## Exercise brief:
All that is needed is the listing, given back exactly.

## Raw data:
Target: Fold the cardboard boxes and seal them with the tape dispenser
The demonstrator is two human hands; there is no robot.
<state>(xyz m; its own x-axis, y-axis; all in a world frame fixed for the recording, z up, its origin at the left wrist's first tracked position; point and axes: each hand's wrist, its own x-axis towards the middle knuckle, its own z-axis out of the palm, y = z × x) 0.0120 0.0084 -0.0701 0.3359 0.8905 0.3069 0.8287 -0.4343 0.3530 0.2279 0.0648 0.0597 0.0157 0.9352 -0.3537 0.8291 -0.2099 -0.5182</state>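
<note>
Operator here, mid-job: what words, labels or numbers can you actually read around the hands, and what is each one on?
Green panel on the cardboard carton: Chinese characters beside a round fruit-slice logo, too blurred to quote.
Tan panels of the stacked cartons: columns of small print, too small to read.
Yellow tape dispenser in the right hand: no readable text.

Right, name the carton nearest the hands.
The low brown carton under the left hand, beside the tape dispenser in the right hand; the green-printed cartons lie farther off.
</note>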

## Response to the exercise:
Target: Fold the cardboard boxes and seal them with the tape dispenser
The demonstrator is two human hands; there is no robot.
<state>(xyz m; its own x-axis, y-axis; all in a world frame fixed for the recording, z up, its origin at the left wrist's first tracked position; point and axes: each hand's wrist, its own x-axis towards the middle knuckle, its own z-axis out of the palm, y = z × x) 0.0120 0.0084 -0.0701 0.3359 0.8905 0.3069 0.8287 -0.4343 0.3530 0.2279 0.0648 0.0597 0.0157 0.9352 -0.3537 0.8291 -0.2099 -0.5182</state>
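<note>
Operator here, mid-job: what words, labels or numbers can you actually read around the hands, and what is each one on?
Green panel on the cardboard carton: Chinese characters beside a round fruit-slice logo, too blurred to quote.
Tan panels of the stacked cartons: columns of small print, too small to read.
Yellow tape dispenser in the right hand: no readable text.

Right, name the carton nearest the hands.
The low brown carton under the left hand, beside the tape dispenser in the right hand; the green-printed cartons lie farther off.
</note>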

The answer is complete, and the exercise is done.